By means of real-time RT-PCR, the tissue distribution of NA/09 was determined. Viral RNA was detected in several parenchymatous organs and in high concentration, suggesting the pantropic nature of the variant. Detection and quantitation of the viral RNA in the heart and the pancreas is reported for the first time. The detection of CCoV-I, which was restricted to the faecal samples, suggests that the pantropic NA/09 strain has the advantage of disseminating in the organism, revealing differences in the pathobiology of the pantropic variants with respect to common CCoV enteric strains.

Regarding CCoV, mutations are considered to play a key role in the emergence of the pantropic variant CB/05 [9]. The truncated form of ORF3b, observed in CB/05, was not present in NA/09. That mutation was considered to be a possible genetic marker for pantropic variants [9]. However, similar deletions in ORF3b have been observed in common enteric strains, as in 1-71 (Fig. 2) [19], and truncated nsp3b has been associated with attenuated coronavirus strains [25]. On the other hand, a high similarity in the S protein was observed between NA/09 and CB/05 strains. Since the S protein is responsible for receptor attachment and changes in tissue tropism have been associated with mutations in the S gene [18, 21], it is likely that specific genetic markers for pantropic strains will be identified in this region.

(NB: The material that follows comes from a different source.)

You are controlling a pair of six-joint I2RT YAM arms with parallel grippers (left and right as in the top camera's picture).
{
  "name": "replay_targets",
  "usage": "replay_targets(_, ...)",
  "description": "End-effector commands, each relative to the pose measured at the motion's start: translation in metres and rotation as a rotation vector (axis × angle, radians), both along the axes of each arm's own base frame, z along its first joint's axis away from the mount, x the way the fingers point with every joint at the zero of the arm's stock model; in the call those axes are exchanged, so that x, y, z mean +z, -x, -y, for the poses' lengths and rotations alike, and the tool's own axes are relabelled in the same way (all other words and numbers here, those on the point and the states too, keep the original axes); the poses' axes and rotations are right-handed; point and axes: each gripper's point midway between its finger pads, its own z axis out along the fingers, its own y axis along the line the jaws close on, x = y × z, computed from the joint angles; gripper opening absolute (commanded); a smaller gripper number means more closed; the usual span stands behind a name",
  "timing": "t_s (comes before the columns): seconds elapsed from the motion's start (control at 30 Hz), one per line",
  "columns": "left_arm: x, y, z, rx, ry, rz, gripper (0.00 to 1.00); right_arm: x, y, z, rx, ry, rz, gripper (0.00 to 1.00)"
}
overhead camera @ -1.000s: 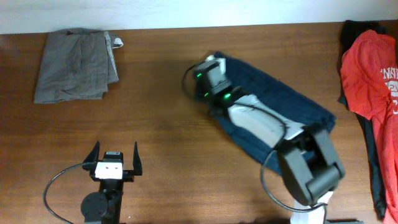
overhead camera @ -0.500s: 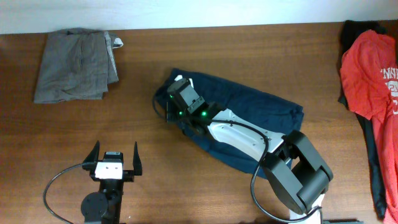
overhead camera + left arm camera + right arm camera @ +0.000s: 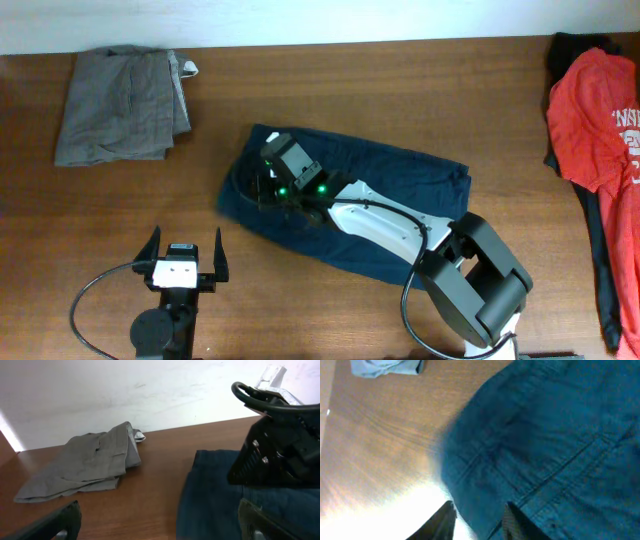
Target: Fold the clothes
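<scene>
**Navy garment spread mid-table, right gripper at its left edge**

The navy garment (image 3: 400,175) lies flat across the middle of the table (image 3: 330,80), slanting from upper left to lower right. The right arm reaches over it from the lower right. The right gripper (image 3: 258,188) sits low over the garment's left end. In the right wrist view its fingers (image 3: 445,519) stand partly apart, and the cloth's edge lies in the gap, not pinched. The left gripper (image 3: 186,240) is at the lower left over bare wood, near the garment but apart from it, with its fingers spread wide and nothing between them. A grey garment (image 3: 120,100) lies bunched at the upper left. A red T-shirt (image 3: 590,110) with white lettering lies at the right edge.
</scene>
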Motion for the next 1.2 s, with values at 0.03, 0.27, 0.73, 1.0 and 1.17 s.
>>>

In conclusion, in the present study, the detection, quantitation and molecular analysis of a pantropic CCoV variant is reported. In addition, it is suggested that pantropic variants can be identified in the heart and the pancreas. The emergence of strains that are able to disseminate and cause systemic infection suggests that canine coronaviral infections may be more interesting and severe than thought in the past. Further studies are necessary in order to determine the circulation of pantropic CCoV strains among the dog population and to identify specific genetic markers that can be useful for understanding virus pathobiology and epidemiology.